As medidas em questão serão aplicadas durante a "temporada de verão e implantadas de forma a garantir o mínimo possível de inconvenientes para os passageiros", indica o DGAC, que alertou para possíveis atrasos de voos.

As medidas complementares de segurança incluem os 43 voos diários para os Estados Unidos que decolam dos aeroportos de Paris (Roissy e Orly), Nice e Marselha, além dos territórios de ultramar do Taiti, Martinica e Guadalupe, informa um comunicado da DGAC.

Por sua vez, a administração dos aeroportos de Paris informou que durante a alta temporada estão previstos 47 voos diários de París-Roissy para os Estados Unidos e outras tantas chegadas.

Na quarta-feira, o governo americano solicitou o reforço da segurança nos aeroportos da Europa e Oriente Médio com voos diretos para os Estados Unidos.

O pedido foi feito às vésperas do 4 de julho, Dia da Independência dos Estados Unidos, feriado nacional.

Autoridades e especialistas ressaltam a conjunção inquietante de dois fenômenos: a fabricação de explosivos indetectáveis e o deslocamento de jihadistas radicalizados em países em guerra como a Síria.

"Estamos preocupados porque há algum tempo as organizações terroristas tentam embarcar em aviões material explosivo não detectável", explicou à AFP na quinta-feira um funcionário da inteligência americana que pediu anonimato.

"A Al-Qaeda na Península Arábica (AQAP) seria um dos grupos em que pensamos quando falamos de bombas indetectáveis​​", acrescentou.

A Grã-Bretanha foi o primeiro país, na quinta-feira, a reforçar as medidas de segurança nos aeroportos.

Como os franceses, as autoridades britânicas não deram detalhes sobre seus reforços. "Tomamos estas decisões baseando-nos nas evidências das quais dispomos e trabalhando com nossos aliados", explicou à rede de televisão Sky o primeiro-ministro britânico, David Cameron.

Tablets, computadores e celulares

Na Bélgica, a ministra do Interior Joëlle Milquet declarou que as medidas "serão principalmente a de examinar material eletrônico, tablets, computadores, celulares, para nos assegurarmos de que não há substâncias explosivas".

O alarme foi lançado pelo secretário americano de Segurança Interna, Jeh Johnson, que anunciou novos procedimentos de segurança "nos próximos dias".

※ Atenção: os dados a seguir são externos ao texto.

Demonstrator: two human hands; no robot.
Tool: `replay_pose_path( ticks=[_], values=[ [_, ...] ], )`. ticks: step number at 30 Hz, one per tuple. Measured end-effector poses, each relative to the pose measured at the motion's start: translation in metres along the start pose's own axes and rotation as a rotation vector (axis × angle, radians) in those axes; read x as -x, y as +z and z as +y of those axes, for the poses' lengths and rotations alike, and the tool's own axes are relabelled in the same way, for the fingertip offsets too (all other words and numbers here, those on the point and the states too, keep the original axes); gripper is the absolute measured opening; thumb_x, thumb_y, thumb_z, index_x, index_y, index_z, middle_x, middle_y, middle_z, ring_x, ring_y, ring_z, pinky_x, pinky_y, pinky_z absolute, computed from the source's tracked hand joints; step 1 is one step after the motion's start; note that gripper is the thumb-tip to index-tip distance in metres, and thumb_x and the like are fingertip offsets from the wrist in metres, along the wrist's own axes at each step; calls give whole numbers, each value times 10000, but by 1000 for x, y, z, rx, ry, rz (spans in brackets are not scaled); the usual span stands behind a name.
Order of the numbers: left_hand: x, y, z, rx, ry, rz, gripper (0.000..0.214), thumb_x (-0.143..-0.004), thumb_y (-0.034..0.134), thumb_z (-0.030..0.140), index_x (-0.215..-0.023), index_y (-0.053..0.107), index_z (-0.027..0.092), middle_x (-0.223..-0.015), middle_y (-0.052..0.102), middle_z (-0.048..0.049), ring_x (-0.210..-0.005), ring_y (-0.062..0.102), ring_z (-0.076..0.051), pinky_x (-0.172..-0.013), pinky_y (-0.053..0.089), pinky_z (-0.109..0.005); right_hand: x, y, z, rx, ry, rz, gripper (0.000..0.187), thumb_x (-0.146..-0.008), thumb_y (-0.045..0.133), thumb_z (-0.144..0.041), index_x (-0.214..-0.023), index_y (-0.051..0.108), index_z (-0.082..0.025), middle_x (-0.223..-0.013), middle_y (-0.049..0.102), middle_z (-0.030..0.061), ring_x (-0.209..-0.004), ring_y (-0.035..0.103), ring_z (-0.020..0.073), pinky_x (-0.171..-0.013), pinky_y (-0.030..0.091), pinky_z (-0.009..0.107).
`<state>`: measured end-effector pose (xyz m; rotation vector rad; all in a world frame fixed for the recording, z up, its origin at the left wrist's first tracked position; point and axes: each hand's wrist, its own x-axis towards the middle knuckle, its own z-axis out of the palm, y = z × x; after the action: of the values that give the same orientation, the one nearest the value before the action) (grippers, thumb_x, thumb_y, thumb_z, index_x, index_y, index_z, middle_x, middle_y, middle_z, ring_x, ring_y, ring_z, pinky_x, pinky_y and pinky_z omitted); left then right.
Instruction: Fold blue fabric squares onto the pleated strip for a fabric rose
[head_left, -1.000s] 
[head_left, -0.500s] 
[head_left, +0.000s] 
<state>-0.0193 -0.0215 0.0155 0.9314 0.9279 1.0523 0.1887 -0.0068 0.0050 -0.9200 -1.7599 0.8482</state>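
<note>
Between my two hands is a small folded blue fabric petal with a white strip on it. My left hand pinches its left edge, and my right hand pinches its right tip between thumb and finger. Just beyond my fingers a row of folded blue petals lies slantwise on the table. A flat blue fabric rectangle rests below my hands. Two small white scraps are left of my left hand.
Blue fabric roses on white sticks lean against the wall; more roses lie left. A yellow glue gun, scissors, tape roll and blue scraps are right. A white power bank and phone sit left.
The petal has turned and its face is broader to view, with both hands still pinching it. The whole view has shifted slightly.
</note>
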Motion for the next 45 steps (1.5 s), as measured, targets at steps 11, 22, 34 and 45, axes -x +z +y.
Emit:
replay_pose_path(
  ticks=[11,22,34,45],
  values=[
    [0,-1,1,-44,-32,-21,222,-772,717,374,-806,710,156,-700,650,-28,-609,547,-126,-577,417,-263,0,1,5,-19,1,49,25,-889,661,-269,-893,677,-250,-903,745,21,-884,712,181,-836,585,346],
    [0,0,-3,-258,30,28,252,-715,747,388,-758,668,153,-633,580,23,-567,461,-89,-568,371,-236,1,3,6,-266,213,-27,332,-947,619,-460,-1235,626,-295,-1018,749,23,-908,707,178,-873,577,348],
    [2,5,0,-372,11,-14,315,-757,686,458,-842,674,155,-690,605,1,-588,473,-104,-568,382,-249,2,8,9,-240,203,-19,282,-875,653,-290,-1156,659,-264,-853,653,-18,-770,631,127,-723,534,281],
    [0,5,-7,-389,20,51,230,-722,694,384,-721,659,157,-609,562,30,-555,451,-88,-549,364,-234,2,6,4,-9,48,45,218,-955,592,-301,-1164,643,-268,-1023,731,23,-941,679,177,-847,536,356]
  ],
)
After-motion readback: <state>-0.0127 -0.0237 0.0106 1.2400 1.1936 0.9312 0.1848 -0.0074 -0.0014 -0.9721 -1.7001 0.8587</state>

Um alto funcionário do ministério informou que se trata de acentuar os controles nos aeroportos com voos para os Estados Unidos na Europa e Oriente Médio. "Nós não queremos divulgar elementos sobre os níveis de segurança", o que poderia servir aos agressores, acrescentou.

A proximidade do feriado nacional, nesta sexta-feira, certamente pesou na decisão do alerta americano, que ocorre em meio a um cenário de crescentes tensões no Oriente Médio, especialmente na Síria e no Iraque, país ameaçado de divisão após a ofensiva dos jihadistas do Estado Islâmico.

No entanto, segundo o alto funcionário americano, não há relação entre a situação no Iraque e a preparação deste dispositivo de segurança.

No domingo, o presidente Barack Obama emitiu um alerta sobre os perigos representados por europeus simpáticos à causa da jihad na Síria e no Iraque e que podem viajar sem visto para os Estados Unidos.

David Cameron também observou que cerca de 400 britânicos que combatem na Síria poderiam atacar em solo britânico.

O especialista em segurança aérea Jeff Price alerta para o risco de uma nova geração de bombas sofisticadas e indetectáveis ​​que poderiam ser usadas ​​em aeronaves.

Várias tentativas detectadas no passado atestam o talento dos terroristas: bombas escondidas em sapatos em dezembro de 2001, em bebidas três anos depois, na cueca em dezembro de 2009 e em recargas de tinta em 2011.